Nicht nur für die Modewelt, sondern für alle Bereiche unserer Lebens gilt: „Retro“ und „Vintage“liegen derzeit voll im Trend.
Eigentlich betrachtet Ihre „Wochenschau“ ja vor allem die Geschehnisse auf Kreisebene. Aber die wirklich weltbewegenden Themen darf man nicht ignorieren, da muss man einfach mal den Blick über den lokalen Tellerrand hinaus erheben. Zumal unsere Leser zu Recht erwarten dürfen, dass ihre Zeitung verlässliche Zukunftsprognosen stellt. Ich rede hier nicht über Pillepalle wie Klimaentwicklung, Bevölkerungsexplosion oder den Weltfrieden. Es geht um die „Mailänder Woche“: Sechs Tage, 70 Modenschauen, auf denen Mailands angesagteste Textildesigner ihre Trends präsentieren.

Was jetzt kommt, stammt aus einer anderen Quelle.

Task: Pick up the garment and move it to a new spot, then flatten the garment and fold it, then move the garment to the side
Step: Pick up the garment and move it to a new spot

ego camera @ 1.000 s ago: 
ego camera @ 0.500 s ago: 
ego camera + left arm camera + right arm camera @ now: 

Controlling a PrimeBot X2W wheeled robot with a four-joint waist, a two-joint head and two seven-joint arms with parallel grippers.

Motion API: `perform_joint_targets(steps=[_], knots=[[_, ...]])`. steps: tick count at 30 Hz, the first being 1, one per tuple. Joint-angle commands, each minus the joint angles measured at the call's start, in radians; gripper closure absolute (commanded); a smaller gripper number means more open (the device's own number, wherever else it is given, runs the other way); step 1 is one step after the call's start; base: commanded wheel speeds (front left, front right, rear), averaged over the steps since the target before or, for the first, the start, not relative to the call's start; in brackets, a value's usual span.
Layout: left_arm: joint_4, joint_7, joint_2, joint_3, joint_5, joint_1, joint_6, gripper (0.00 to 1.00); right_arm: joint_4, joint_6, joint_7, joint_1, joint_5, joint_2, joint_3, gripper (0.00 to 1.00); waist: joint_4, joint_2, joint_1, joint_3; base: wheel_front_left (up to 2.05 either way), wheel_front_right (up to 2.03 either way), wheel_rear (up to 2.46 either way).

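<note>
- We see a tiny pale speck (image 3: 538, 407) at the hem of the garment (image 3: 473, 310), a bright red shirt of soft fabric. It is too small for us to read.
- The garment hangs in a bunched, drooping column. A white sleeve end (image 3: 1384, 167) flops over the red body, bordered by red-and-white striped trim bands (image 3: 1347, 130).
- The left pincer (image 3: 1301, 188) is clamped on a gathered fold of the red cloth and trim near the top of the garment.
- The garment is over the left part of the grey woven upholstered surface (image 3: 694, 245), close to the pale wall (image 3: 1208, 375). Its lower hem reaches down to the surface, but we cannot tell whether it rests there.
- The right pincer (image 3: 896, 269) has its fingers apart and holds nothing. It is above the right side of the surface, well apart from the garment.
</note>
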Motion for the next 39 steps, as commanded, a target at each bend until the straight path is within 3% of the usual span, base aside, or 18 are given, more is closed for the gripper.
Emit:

Wer dabei denkt: Okay, schau’n wir mal, was ich demnächst anziehen muss, wenn’s endlich Frühling wird – der hinkt reichlich hinterher. Denn gezeigt wurde jetzt die Mode für die nächste Herbst/Winter-Saison. Dazu gehören auch Accessoires. Besonders gut gefällt mir eine Mariú-De-Sica-Handtasche. Fühlt sich an wie Leder, ist jedoch aus Holz. Kriegt meine Frau zum Geburtstag. Dann ist immer was zum Verfeuern dabei, wenn ich beim Ausflug die Grillkohle vergesse. Das Geld für eine neue Handtasche sollte dann allemal vorhanden sein, denn, und das ist die gute Nachricht von der „Mailänder Woche“, mehr müssen Sie für Trendklamotten im nächsten Herbst nicht ausgeben. Die Zauberworte heißen „Retro“ (rückwärtsgewand) und „Vintage“ (altehrwürdig, erlesen). Beide Attribute sind sozusagen Ihr Persönlichkeitsmerkmal? Bingo. Jetzt benötigen Sie bloß noch Ihre Hippie-Kleidung von damals: Blumenkleider, Jeansjacke mit Fransen, Ethno-Fummel und dergleichen! Dann liegen Sie modisch wieder ganz weit vorn und dürfen Ihr sauer verdientes Geld für sinnvolle Dinge aus dem Fenster werfen.
Was wäre es schön, griffen die schlichten Mechanismen der Modewelt auch in anderen Bereichen. Fußball, zum Beispiel. Warum nicht mal eine Retro-Saison einschieben? Der HSV wird Meister und verliert nur die Partie im Vintage-Erstligaderby gegen St. Pauli. Florian Silbereisen gibt ein Retro-Konzert ohne Playback und Verstärker, hörbar nur im Umkreis von fünf Metern. Oder während der kompletten Sommerferien Retro-Tanken zum Preis von vor der Ölkrise anno 73, wäre auch nicht schlecht.
Können wir uns abschminken. „Retro“ ist schlicht: „Out“. Außer bei der „Mailänder Woche“.